I am writing to send my deepest thanks to the Mission Ambulance. The people who responded to the emergency call on Nov. 7, 2005, were the first people who helped save my life. Doctors and nurses made heroic efforts in the weeks following that night to keep me alive, but the St. Ignatius Ambulance crew was the beginning of what went right.

Other than struggling to breath, I had no discernible symptoms. It took a CT scan at Community Hospital in Missoula 12 hours later to diagnose necrotizing fasciitis. The CDC in Atlanta, Ga., defines a rare disease as one occurring 200,000 times a year. Last year in the U.S. there were approximately 10,000 cases of invasive disease, only 600 of which were necrotizing fasciitis. Odds are that I was your first "flesh-eating bacteria" call and I hope it was your last. In the battle between this particular illness and a human body, the illness usually wins.

The operators at Lake County 911 told me I called at 12:31 a.m. They dispatched at 12:32 and the ambulance arrived at my house on Airport Road exactly seven minutes later. Amazing. Any more time and lack of oxygen may have resulted in more permanent damage. My last memories that night are of the three people who took me to St. Luke Hospital.

I do not know your names, but I clearly remember your competence, efficiency, calmness, and kindness. They are my last memories before traumatic amnesia and a month-long coma took over.
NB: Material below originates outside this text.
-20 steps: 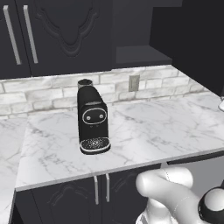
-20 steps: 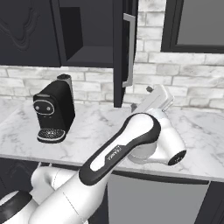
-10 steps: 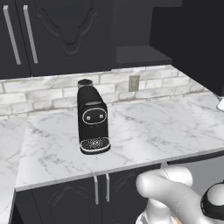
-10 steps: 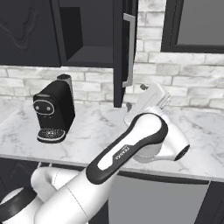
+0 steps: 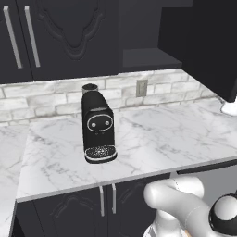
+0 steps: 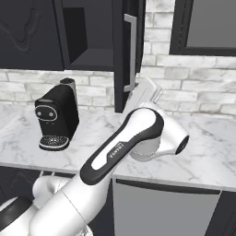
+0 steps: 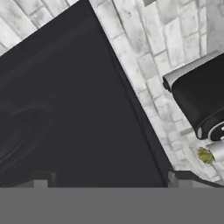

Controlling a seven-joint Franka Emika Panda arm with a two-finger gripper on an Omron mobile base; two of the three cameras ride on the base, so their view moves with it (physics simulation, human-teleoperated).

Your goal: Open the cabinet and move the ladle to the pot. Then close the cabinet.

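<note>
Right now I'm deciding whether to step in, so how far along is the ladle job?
Done: the tall black wall cabinet's door with the silver bar handle stands open. In hand: nothing; the end effector is open, facing the door's carved panel. Left: get the ladle, put it in the pot, close the door.

This is a home kitchen, rendered rather than filmed. A white marble counter [image 5: 152, 139] runs across the middle of the left base view, backed by a pale brick backsplash [image 5: 51, 95] with a wall socket [image 5: 141, 87], and a black pod coffee machine [image 5: 97, 125] stands on it left of centre. Black wall cabinets with carved doors and long silver bar handles [image 5: 30, 28] fill the upper left, and black under-counter cabinets [image 5: 88, 208] line the bottom.
</note>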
I am recovering now and am profoundly happy to be back home. I feel doubly blessed to live in this town, with neighbors who took care of my house during an eight month absence and with a local, all-volunteer ambulance service that quietly goes about the work of saving people's lives. If I had Oprah's money, there would be nothing volunteer about the job you do. Please accept, instead, my boundless thanks and lasting gratitude.